> _Collected material_:
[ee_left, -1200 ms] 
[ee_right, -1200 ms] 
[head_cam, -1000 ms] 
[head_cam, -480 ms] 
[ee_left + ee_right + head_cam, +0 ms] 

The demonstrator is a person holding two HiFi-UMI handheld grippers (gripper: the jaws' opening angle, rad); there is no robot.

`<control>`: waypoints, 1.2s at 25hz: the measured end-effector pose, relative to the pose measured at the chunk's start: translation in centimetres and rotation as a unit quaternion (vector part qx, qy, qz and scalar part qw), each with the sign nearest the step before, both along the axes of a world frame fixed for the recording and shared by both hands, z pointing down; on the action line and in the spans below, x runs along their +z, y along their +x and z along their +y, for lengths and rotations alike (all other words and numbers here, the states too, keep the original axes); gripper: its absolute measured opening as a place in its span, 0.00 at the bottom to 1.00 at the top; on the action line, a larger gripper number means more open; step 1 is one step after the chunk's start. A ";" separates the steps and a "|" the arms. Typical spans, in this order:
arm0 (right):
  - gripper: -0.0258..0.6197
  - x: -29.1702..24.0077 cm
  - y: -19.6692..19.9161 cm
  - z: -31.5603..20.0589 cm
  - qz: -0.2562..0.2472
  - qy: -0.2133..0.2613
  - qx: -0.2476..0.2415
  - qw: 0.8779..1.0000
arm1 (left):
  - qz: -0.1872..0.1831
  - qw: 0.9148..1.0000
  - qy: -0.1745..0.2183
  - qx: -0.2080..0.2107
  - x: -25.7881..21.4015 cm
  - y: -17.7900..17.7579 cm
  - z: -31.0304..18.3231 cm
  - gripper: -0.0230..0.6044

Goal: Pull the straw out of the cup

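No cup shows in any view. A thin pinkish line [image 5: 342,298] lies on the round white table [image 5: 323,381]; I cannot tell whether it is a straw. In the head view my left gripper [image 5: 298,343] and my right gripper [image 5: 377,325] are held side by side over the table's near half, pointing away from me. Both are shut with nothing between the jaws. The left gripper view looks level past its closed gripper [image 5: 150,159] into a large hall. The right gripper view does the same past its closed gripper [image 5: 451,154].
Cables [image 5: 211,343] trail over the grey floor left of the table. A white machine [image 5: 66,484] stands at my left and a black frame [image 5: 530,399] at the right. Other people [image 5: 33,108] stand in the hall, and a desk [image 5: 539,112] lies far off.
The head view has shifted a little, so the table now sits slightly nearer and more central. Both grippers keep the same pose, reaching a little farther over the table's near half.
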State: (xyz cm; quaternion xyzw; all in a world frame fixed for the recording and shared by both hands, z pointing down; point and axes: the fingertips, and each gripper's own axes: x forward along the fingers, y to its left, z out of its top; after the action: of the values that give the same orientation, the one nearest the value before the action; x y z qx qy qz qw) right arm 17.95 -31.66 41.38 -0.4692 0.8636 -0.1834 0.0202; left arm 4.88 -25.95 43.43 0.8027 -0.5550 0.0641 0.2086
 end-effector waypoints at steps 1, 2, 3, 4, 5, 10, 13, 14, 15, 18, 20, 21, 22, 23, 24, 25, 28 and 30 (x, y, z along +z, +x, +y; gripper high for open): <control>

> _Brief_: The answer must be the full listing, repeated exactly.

> _Task output_:
[ee_left, -1200 ms] 
[ee_right, -1200 ms] 
[head_cam, -1000 ms] 
[head_cam, -480 ms] 
[ee_left + ee_right + head_cam, +0 ms] 

The demonstrator is a person holding two HiFi-UMI handheld grippers (gripper: the jaws' opening angle, rad); there is no robot.

`<control>`: waypoints, 1.2s at 25hz: the measured end-effector pose, relative to the pose measured at the chunk's start: translation in centimetres and rotation as a unit quaternion (vector part qx, qy, qz and scalar part qw), each with the sign nearest the step before, both along the axes of a world frame fixed for the recording and shared by both hands, z pointing down; on the action line and in the spans below, x runs along their +z, y along their +x and z along their +y, for lengths and rotations alike (all other words and numbers here, the states too, keep the original axes); gripper: its absolute measured opening as a place in its span, 0.00 at the bottom to 1.00 at the top; on the action line, a larger gripper number means more open; step 1 is one step after the chunk's start. A ";" separates the steps and a "|" the arms. Typical spans, in this order:
arm0 (right):
  - gripper: -0.0258..0.6197
  - x: -29.1702..24.0077 cm
  - y: -19.6692..19.9161 cm
  - z: -31.5603..20.0589 cm
  - qz: -0.2562..0.2472
  - qy: -0.2133..0.2613
  - qx: -0.2476..0.2415
  - qw: 0.8779..1.0000
arm1 (left):
  - qz: -0.1872..0.1831
  - qw: 0.9148..1.0000
  - qy: -0.1745..0.2183
  - qx: -0.2080..0.2107
  - x: -25.7881..21.4015 cm
  - y: -17.7900..17.7579 cm
  - z: -31.0304..18.3231 cm
  - gripper: -0.0230..0.6044

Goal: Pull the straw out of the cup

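No cup shows in any view. A thin pinkish line [image 5: 342,298] lies on the round white table [image 5: 323,381]; I cannot tell whether it is a straw. In the head view my left gripper [image 5: 298,343] and my right gripper [image 5: 377,325] are held side by side over the table's near half, pointing away from me. Both are shut with nothing between the jaws. The left gripper view looks level past its closed gripper [image 5: 150,159] into a large hall. The right gripper view does the same past its closed gripper [image 5: 451,154].
Cables [image 5: 211,343] trail over the grey floor left of the table. A white machine [image 5: 66,484] stands at my left and a black frame [image 5: 530,399] at the right. Other people [image 5: 33,108] stand in the hall, and a desk [image 5: 539,112] lies far off.
The head view has shifted a little, so the table now sits slightly nearer and more central. Both grippers keep the same pose, reaching a little farther over the table's near half.
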State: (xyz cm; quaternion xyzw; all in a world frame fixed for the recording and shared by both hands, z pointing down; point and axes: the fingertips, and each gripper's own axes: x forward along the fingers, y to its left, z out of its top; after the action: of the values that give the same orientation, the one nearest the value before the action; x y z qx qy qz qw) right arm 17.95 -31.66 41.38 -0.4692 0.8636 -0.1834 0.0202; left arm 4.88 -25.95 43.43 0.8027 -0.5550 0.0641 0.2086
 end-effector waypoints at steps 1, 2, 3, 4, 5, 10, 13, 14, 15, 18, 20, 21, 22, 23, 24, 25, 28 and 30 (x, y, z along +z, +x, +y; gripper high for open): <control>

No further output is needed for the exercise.